Whistle Down the Wind
- First edition
- Author: Mary Hayley Bell
- Illustrator: Ōven Edwards
- Language: English
- Genre: Children's crime drama
- Publisher: T. V. Boardman and Company Limited (original U.K.)
- Publication date: 1 January 1958
- Publication place: United Kingdom
- Media type: Hardcover
- Pages: 174

= Whistle Down the Wind (novel) =

1959 British novella by Mary Hayley Bell

Whistle Down the Wind is a novella written by Mary Hayley Bell and illustrated by Ōven Edwards. First published in 1958 by T.V. Boardman & Co., the central characters are three children: Swallow, Brat, and Poor Baby, based on the author's own children—Juliet, Hayley, and Jonathan Mills. The story is narrated by Brat.

Bell developed the concept for the story in the summer of 1957 in a gypsy caravan at the family's farm in Sussex.
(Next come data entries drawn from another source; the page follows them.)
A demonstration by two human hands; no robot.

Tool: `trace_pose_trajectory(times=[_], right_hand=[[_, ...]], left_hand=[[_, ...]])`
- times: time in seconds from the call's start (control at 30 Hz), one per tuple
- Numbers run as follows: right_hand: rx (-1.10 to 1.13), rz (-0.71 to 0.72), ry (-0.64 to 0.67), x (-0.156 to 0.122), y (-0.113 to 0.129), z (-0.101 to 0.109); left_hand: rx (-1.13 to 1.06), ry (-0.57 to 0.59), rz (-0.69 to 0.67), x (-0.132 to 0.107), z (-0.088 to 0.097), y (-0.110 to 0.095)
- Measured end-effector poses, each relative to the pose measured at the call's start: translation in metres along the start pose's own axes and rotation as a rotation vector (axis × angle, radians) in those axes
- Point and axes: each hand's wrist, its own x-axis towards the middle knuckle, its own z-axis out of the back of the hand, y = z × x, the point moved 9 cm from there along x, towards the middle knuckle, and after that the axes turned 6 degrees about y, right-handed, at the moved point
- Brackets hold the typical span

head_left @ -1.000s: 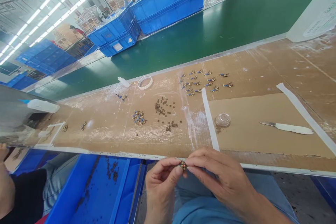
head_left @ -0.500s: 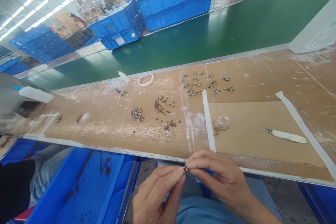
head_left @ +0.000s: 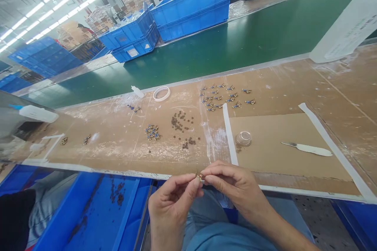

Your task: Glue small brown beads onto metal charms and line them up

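Head view: an open blue bin [head_left: 100, 219] at lower left holds scattered dark bits [head_left: 118, 194]; beyond the green belt [head_left: 188, 55], a stacked pair of blue crates [head_left: 123, 41] carries clear plastic [head_left: 134, 17] in its top one. On the cardboard sits a clear round dish [head_left: 244, 138], contents unclear. A white label [head_left: 132, 52] on the lower crate and faint print on the white panel [head_left: 347, 27] are too small to read. Left hand [head_left: 176, 198] and right hand [head_left: 235, 182], both palms inward, meet just before the table edge, thumbs and fingertips pinching a small piece [head_left: 199, 177] between them, mostly hidden.
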Motion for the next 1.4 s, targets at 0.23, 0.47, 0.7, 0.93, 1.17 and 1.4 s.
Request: trace_pose_trajectory(times=[0.23,0.47,0.7,0.93,1.17,1.4], right_hand=[[0.091,-0.036,-0.013,-0.002,-0.006,-0.003],[0.085,-0.035,0.000,-0.001,-0.003,-0.003],[0.031,0.003,0.014,-0.002,0.005,-0.001],[0.000,0.040,0.010,-0.004,0.010,0.002],[-0.017,0.074,-0.004,-0.003,0.017,0.005],[-0.142,0.126,-0.015,-0.005,0.025,0.007]], left_hand=[[0.508,-0.049,-0.538,-0.022,-0.005,-0.045],[0.749,-0.016,-0.816,-0.037,-0.025,-0.068],[0.711,-0.056,-0.851,-0.044,-0.024,-0.069],[0.623,-0.066,-0.769,-0.042,-0.017,-0.061],[0.470,-0.104,-0.555,-0.031,-0.008,-0.050],[0.121,0.031,-0.333,-0.014,-0.003,-0.022]])
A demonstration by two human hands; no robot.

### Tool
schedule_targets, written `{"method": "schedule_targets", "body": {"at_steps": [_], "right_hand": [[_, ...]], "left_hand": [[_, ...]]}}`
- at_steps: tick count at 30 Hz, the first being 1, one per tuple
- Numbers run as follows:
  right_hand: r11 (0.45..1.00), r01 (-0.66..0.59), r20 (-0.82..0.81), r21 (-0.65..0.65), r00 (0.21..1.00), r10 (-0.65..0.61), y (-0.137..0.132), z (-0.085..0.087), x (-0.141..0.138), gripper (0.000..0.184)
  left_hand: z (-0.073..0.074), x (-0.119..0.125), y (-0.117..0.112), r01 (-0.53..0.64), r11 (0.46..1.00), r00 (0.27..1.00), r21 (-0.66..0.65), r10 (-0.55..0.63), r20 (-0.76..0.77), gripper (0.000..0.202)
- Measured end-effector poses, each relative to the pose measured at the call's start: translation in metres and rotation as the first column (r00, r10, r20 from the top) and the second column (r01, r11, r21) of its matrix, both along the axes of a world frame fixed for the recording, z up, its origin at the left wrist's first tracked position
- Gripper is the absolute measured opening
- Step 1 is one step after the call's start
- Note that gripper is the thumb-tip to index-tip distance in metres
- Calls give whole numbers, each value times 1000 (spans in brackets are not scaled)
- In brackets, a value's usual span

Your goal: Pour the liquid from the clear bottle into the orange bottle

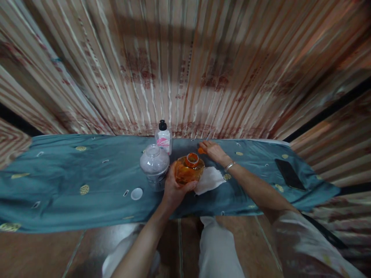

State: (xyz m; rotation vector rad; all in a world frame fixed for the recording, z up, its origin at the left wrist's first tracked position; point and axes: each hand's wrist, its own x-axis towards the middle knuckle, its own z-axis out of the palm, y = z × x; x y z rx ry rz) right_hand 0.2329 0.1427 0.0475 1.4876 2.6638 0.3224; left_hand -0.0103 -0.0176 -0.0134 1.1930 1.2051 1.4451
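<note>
My left hand (176, 189) wraps round the lower side of an uncapped jar (189, 172), see-through amber with a round open mouth facing up. Just beyond the jar to the right, my right hand (214, 151) pinches a small orange cap (202, 150) between its fingers. A crumpled white tissue (209, 180) lies on the cloth beside the jar, below my right wrist. Left of my left hand stands a clear, open-topped jar (155, 166). A white round lid (136, 194) lies flat in front of it.
A clear bottle with a black cap and pink label (164, 139) stands behind the clear jar. The table wears a blue-green cloth (63, 170). On its right lies a dark phone (289, 174). A striped curtain (174, 69) hangs along the back edge.
</note>
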Motion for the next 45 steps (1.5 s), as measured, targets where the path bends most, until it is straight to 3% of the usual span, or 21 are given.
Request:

The story was adapted for the 1961 film of the same name, starring the author's daughter Hayley Mills in the lead role.

==Plot==
One day ten-year-old Brambling (nicknamed "Brat") and her seven year old brother Merlin ("Poor Baby") are told by their twelve-year-old sister Swallow that she and their five-year-old friend Elizabeth found a man hiding in a barn of the family farm who they believe to be Jesus Christ after taking his exclamation of "Jesus" literally when they asked who he was. The Man seemed feverish so the children take care of him sworn to secrecy fearing the adults would take him away.
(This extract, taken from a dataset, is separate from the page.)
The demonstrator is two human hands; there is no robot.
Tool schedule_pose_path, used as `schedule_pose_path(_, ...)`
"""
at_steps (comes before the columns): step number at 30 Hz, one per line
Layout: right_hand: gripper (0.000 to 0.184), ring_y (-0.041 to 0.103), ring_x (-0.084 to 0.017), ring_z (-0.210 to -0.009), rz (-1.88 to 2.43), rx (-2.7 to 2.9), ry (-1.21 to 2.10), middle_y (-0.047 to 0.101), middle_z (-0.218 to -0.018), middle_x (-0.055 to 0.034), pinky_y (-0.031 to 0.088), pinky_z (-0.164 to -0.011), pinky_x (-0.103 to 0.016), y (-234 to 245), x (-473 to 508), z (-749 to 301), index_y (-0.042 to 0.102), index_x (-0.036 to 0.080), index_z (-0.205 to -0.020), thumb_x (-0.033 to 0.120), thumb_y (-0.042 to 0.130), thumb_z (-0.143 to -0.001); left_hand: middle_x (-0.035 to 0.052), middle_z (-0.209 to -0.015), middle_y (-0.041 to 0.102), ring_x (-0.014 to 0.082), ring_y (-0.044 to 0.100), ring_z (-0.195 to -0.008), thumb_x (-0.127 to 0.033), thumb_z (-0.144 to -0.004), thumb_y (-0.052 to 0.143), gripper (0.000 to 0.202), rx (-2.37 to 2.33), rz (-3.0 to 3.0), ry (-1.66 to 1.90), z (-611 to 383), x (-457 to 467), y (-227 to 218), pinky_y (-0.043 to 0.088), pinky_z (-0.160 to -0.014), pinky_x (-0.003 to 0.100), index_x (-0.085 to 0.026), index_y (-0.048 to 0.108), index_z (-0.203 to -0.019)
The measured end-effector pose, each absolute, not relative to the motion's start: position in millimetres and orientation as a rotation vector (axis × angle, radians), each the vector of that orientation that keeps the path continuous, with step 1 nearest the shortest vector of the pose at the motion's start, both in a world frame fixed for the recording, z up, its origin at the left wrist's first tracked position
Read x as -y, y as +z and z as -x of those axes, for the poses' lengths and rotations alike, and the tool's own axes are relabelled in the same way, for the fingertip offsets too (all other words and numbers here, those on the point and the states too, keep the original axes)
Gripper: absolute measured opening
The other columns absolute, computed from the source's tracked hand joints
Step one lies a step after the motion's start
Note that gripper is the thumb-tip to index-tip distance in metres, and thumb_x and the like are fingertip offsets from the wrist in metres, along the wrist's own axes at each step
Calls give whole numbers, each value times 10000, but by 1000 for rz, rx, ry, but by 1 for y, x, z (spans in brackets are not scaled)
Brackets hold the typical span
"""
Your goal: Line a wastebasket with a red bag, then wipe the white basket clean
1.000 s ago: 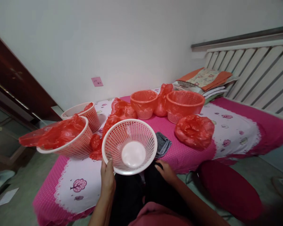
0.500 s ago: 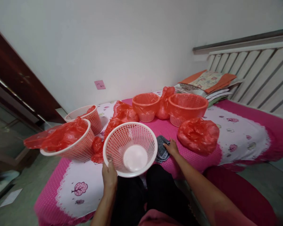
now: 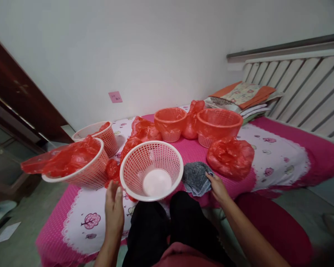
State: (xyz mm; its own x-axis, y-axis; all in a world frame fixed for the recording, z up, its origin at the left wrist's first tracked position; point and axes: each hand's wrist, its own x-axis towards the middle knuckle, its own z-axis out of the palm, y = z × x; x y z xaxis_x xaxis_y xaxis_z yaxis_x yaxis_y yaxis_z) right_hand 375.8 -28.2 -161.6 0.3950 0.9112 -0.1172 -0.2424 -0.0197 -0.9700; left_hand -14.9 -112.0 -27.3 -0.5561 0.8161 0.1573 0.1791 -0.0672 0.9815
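Note:
An empty white mesh basket (image 3: 151, 168) rests at the near edge of the bed, against my knees. My left hand (image 3: 114, 207) is just left of its rim with fingers stretched out, holding nothing. My right hand (image 3: 217, 186) is closed on the edge of a grey cloth (image 3: 195, 177), which lies on the pink bedspread (image 3: 269, 163) right of the basket. A crumpled red plastic bag (image 3: 230, 157) lies just beyond the cloth.
Two white baskets (image 3: 89, 174) with red bags stand at the left, and two orange-lined baskets (image 3: 218, 124) at the back. Loose red bags (image 3: 143, 131) lie between them. Folded bedding (image 3: 241, 96) is stacked by the slatted headboard (image 3: 300, 89). A red cushion (image 3: 272, 218) lies on the floor.
My left hand has let go of the white basket and opened beside it. My right hand reached to the grey cloth, gripped it and pulled it toward the bed's near edge.

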Motion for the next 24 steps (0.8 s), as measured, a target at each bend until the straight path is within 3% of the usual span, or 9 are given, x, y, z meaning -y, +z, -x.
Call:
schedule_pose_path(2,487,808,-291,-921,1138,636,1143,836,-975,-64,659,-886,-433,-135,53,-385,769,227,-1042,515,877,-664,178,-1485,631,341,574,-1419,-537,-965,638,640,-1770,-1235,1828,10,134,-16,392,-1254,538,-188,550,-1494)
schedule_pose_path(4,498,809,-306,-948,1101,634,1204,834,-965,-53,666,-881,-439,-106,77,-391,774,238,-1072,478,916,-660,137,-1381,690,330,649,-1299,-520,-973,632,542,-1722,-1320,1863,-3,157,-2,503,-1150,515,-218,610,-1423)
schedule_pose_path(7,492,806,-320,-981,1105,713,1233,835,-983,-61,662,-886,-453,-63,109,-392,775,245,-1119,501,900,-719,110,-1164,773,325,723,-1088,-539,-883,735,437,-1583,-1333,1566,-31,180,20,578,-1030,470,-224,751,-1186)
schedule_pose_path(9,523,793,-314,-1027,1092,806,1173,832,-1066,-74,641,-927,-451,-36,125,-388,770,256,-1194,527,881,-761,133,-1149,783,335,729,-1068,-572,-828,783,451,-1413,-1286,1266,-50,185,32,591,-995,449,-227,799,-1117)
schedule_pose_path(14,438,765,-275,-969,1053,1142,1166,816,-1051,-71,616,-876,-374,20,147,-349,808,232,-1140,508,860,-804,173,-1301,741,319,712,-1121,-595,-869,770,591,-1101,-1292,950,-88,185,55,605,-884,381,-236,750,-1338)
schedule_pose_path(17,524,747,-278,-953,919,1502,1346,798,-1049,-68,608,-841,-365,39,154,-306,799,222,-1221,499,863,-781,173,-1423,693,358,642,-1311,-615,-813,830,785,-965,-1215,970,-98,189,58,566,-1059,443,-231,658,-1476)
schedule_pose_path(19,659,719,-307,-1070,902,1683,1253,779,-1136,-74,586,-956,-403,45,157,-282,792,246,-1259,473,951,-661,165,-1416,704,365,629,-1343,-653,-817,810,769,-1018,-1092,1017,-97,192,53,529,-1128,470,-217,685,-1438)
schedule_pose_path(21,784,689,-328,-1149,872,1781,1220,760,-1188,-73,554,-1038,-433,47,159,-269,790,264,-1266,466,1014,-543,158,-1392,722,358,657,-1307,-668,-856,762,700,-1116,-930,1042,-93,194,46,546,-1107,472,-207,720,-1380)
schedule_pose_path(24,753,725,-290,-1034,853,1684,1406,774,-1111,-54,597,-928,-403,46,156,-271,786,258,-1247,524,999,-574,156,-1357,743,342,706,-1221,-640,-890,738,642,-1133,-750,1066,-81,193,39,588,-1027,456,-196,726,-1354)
Over the next few days, the children's school was closed with their father claiming there was a plague so the children introduce the Man to their friends who are also sworn to secrecy. Brat, Swallow and Poor Baby later learn from their grandmother that there was not actually a plague but refused to give the real reason for the school closure other than there being a scare involving the police. The children learn from a friend that the grandmother of another child named Amos Nodge told him that the police were searching for an escaped convict which the police had traced to their local area. The children's father later told them not to leave the farm and to tell him if they saw any strange men around.
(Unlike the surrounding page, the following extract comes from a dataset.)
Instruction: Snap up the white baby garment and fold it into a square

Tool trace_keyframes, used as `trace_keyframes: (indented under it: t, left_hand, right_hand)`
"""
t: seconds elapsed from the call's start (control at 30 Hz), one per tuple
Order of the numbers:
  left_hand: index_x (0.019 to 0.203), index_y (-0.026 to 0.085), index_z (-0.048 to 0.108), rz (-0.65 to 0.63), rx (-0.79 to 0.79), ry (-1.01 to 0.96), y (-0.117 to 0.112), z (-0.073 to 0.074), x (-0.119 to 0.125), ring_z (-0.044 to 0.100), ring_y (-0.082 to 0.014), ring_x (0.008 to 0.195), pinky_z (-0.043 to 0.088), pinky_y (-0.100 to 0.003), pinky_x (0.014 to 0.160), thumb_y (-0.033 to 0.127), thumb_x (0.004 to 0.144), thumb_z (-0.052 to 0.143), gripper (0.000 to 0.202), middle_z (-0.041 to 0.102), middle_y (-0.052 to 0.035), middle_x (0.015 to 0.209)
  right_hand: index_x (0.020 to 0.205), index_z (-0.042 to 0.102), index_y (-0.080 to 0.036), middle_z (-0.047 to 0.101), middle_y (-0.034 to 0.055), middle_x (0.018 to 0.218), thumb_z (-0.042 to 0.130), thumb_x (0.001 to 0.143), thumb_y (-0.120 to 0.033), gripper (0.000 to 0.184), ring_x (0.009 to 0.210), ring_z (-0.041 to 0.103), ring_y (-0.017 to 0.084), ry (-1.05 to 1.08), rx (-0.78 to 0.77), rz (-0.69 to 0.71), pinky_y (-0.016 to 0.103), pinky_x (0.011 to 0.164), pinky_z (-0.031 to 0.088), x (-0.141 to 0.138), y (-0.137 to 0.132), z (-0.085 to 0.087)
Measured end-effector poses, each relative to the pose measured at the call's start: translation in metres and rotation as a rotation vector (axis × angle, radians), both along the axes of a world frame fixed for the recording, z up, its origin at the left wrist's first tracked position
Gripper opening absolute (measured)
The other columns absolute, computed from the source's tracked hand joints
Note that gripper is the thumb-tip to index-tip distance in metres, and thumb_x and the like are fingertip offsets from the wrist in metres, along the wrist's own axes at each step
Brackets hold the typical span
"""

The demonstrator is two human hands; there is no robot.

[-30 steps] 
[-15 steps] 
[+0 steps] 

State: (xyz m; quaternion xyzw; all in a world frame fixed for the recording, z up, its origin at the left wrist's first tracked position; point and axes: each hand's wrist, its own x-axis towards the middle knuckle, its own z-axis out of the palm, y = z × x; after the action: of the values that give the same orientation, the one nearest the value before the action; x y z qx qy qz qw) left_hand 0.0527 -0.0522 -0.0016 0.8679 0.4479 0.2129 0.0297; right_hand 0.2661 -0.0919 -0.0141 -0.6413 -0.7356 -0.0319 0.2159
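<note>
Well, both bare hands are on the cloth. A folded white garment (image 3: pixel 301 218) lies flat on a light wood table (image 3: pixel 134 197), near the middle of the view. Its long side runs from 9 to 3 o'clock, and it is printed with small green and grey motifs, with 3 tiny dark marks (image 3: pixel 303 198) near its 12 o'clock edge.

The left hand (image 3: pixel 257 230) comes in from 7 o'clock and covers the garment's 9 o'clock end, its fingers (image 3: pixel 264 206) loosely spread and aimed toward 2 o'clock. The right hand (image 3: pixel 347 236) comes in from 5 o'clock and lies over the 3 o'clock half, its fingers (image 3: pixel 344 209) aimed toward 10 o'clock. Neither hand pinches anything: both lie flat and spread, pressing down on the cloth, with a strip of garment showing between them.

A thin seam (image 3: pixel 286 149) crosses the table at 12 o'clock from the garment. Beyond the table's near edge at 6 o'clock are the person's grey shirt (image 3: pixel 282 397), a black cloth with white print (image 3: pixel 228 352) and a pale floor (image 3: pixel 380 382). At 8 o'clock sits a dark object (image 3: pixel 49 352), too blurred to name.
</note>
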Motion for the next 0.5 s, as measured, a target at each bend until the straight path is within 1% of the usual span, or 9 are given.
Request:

The secret is finally blown after Amos, who suffered a mishap in front of the Man, betrayed them. The police arrive to arrest the Man, who they call Blake, believing him to be the convict but not before a large group of children, some from far away, gathered in front of them and the Man set the barn and the oast house on fire and escaped. The children's father shows Brat, Swallow and Poor Baby a cross left behind on a wall still standing after the blaze and they assure him that the whole affair has not changed how they felt about Jesus.